Inhibition of Plasmin by β-Lactoglobulin Using Casein and a Synthetic Substrate

Abstract

Bovine plasmin (EC 3.4.21.7) activity was measured on H-D-valyl-L-leucyl-L-lysyl-4-nitroanilide and acid casein in the presence of native and heat-denatured β-lactoglobulin (denatured at 100°C for 15 min before being mixed with plasmin solutions).
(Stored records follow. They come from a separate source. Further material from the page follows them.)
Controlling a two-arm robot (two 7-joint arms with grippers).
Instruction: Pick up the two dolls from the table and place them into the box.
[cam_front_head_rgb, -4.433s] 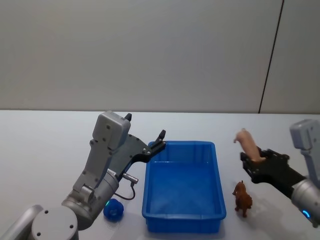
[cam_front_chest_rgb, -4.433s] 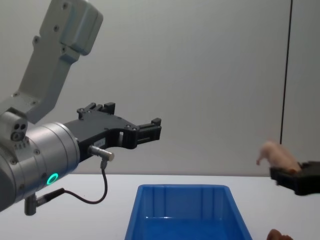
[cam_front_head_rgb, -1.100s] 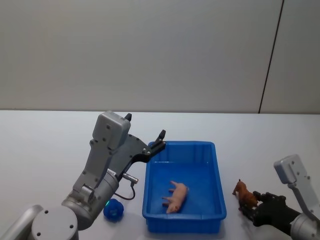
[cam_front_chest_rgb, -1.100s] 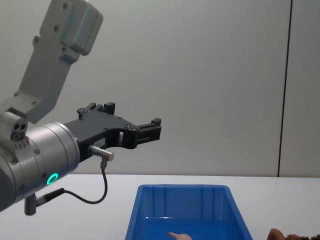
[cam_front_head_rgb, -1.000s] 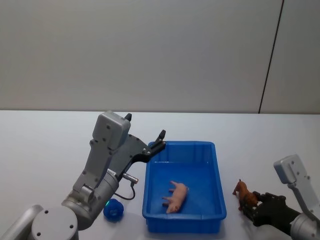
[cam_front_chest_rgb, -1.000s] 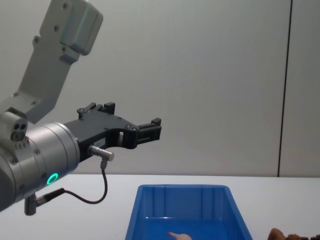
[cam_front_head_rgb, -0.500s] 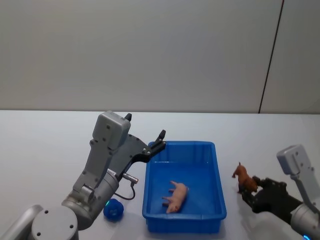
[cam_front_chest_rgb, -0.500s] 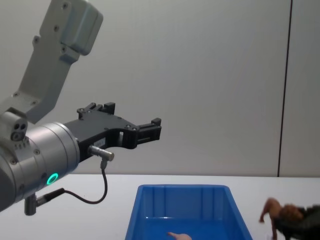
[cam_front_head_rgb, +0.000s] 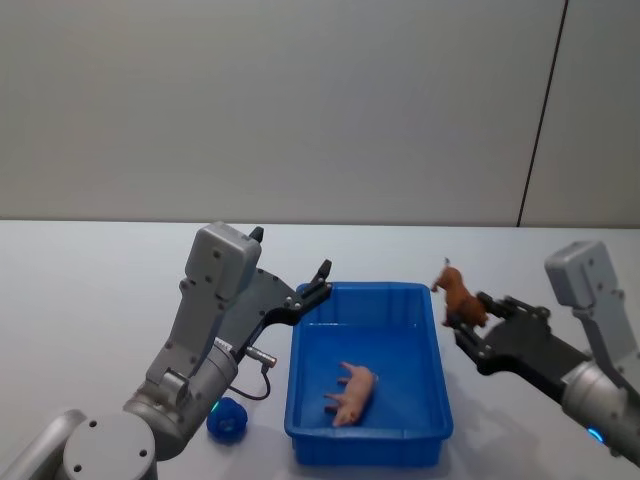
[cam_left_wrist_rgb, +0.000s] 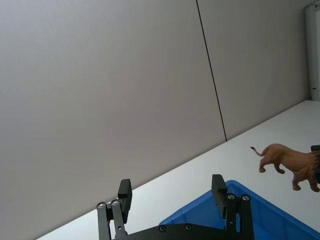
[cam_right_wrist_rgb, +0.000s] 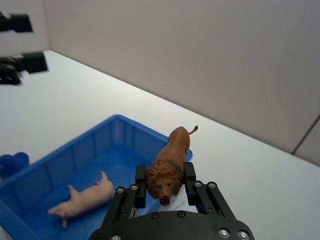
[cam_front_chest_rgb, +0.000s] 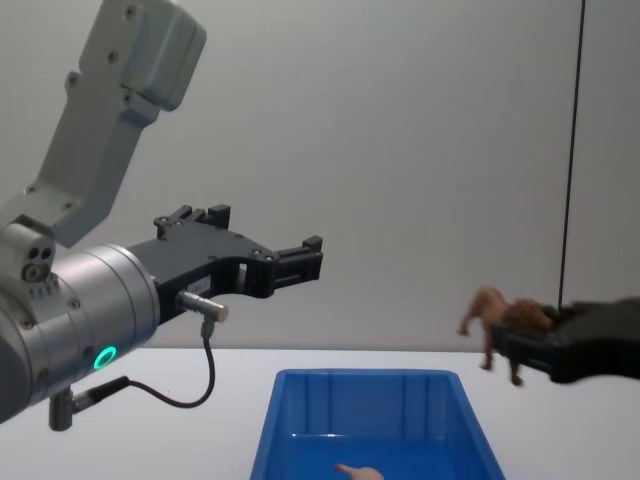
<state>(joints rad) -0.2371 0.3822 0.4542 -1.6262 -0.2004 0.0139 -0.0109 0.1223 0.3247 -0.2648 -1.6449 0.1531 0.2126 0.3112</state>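
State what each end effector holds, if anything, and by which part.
The right end effector grips the brown lion doll by its maned head, clamped from both sides. The left end effector is open and holds nothing.

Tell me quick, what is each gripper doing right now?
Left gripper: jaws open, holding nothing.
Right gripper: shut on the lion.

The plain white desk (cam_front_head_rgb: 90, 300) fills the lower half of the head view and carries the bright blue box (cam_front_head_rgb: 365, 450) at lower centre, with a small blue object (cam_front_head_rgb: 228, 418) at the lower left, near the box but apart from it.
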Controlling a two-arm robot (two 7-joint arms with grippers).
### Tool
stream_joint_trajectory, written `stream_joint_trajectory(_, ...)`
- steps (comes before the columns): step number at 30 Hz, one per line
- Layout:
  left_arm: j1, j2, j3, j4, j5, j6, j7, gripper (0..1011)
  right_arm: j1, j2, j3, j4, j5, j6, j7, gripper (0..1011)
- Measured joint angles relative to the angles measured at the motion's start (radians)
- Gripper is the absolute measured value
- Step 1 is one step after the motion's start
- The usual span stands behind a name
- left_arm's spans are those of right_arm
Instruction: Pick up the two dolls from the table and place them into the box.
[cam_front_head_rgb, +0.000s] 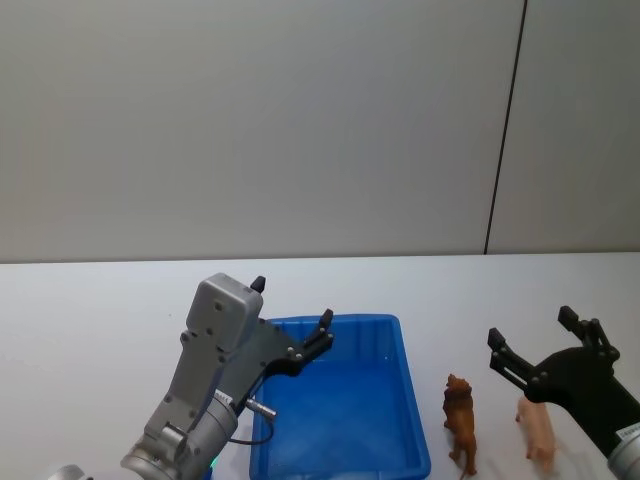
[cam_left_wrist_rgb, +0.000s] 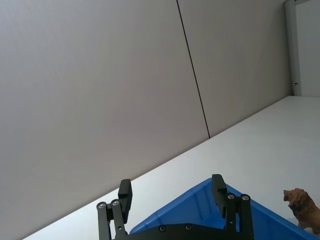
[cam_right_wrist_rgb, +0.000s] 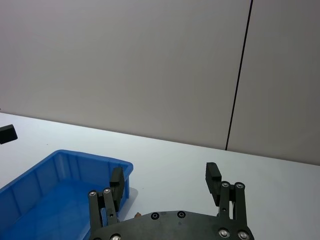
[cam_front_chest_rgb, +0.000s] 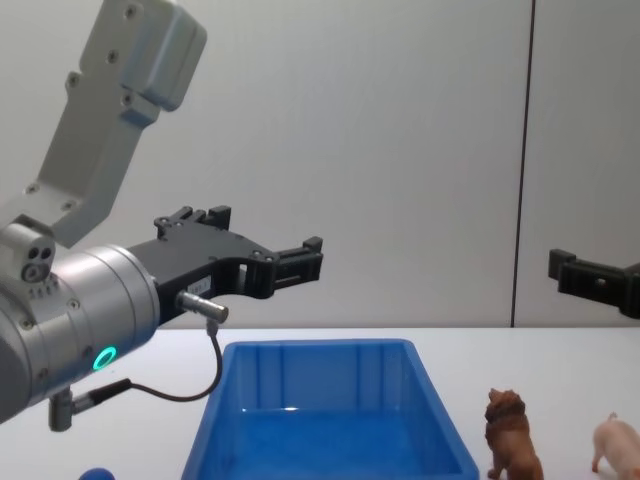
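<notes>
So neither doll is boxed yet: the lion (cam_front_head_rgb: 461, 420) stands on the tabletop (cam_front_head_rgb: 100, 300) just right of the box (cam_front_head_rgb: 412, 400), the pig (cam_front_head_rgb: 538, 428) beyond it, farther from the box. The right tool (cam_front_head_rgb: 531, 328) hangs high near the pig, fingers apart and empty; the left tool (cam_front_head_rgb: 292, 302), likewise spread, is raised over the box's left rim. I judge the first pick is in hand, needing the right tool to drop and straddle the pig
</notes>
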Motion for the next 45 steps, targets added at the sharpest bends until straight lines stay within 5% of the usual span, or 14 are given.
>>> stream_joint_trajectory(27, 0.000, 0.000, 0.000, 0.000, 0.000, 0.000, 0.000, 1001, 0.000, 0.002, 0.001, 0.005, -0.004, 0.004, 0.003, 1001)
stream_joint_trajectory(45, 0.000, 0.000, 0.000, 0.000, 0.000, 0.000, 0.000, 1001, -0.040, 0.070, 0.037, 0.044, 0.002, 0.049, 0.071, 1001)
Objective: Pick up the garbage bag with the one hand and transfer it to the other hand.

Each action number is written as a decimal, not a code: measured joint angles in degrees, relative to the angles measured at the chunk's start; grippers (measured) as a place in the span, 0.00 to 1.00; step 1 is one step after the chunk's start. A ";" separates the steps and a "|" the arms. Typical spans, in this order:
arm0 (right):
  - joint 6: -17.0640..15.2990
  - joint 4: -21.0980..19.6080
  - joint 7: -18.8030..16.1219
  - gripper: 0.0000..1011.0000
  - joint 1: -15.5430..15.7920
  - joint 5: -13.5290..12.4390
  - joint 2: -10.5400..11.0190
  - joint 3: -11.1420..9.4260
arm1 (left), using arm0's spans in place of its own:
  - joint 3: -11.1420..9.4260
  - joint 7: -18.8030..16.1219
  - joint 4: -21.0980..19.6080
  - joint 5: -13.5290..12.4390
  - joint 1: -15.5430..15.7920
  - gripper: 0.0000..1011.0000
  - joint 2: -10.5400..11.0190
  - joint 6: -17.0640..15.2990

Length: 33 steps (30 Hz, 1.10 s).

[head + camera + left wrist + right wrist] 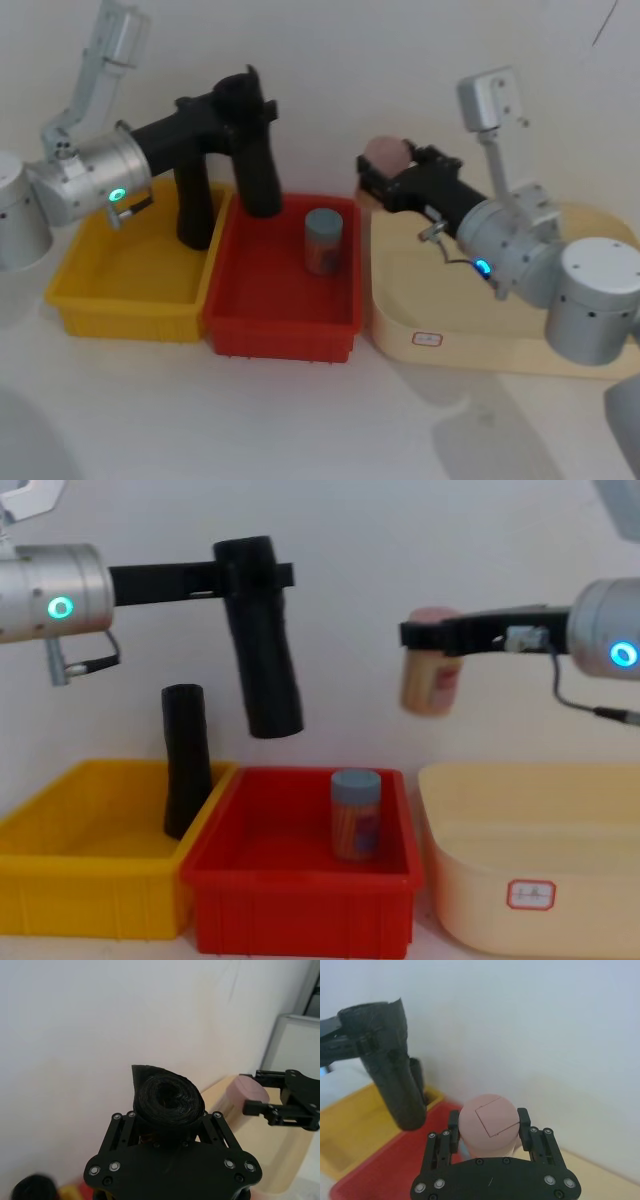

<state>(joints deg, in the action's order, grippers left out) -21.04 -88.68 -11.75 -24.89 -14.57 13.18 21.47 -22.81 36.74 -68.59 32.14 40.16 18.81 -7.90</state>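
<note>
Garbage bag point(265, 670), upper end between left gripper's point(268, 577) fingers, airborne.

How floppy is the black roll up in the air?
Probably stiff: the roll hangs straight below the left gripper, held only near its top. Likely light too. Being round, it may roll if laid down.

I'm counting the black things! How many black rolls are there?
2. The garbage bag hangs in the left gripper above the red bin. The other roll stands in the yellow bin, beside the red one. None seems hidden.
</note>
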 joint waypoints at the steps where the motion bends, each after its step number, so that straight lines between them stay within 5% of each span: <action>1: 0.00 0.00 0.00 0.66 0.00 0.00 0.00 0.00 | -0.19 0.22 0.40 0.07 0.39 0.47 -0.30 0.03; 10: 0.73 -4.50 4.83 0.66 3.05 1.85 1.55 -4.23 | -2.79 5.57 7.30 1.31 5.53 0.47 -4.57 1.86; 21: 0.81 -7.70 9.91 0.66 6.93 3.54 2.79 -9.33 | -5.94 13.90 20.38 2.73 12.04 0.47 -11.36 6.72; 33: -0.63 -9.50 15.09 0.66 11.64 4.55 3.59 -15.59 | -7.75 16.86 28.23 2.48 14.75 0.47 -15.36 11.83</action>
<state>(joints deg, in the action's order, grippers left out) -21.67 -98.18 3.34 -13.25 -10.02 16.76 5.87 -30.56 53.60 -40.35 34.62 54.91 3.45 3.93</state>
Native or denatured β-lactoglobulin was then heated with plasmin at 60°C for 15 min. Enzyme activity again was estimated after this mild heat treatment. Native and denatured β-lactoglobulin inhibited the action of plasmin on H-D-valyl-L-leucyl-L-lysyl-4-nitroanilide and casein. The mild heat treatment (60°C for 15 min) caused stronger inhibition of the activity of plasmin against casein and the synthetic substrate. For H-D-valyl-L-leucyl-L-lysyl-4-nitroanilide, inhibition was competitive in unheated mixtures, but heating β-lactoglobulin with plasmin changed inhibition type to mixed. This change suggests a heat-dependent interaction between plasmin and β-lactoglobulin. Native β-lactoglobulin was more inhibitory of plasmin's action against casein than was denatured β-lactoglobulin. The converse was observed when plasmin activity was measured with the synthetic substrate.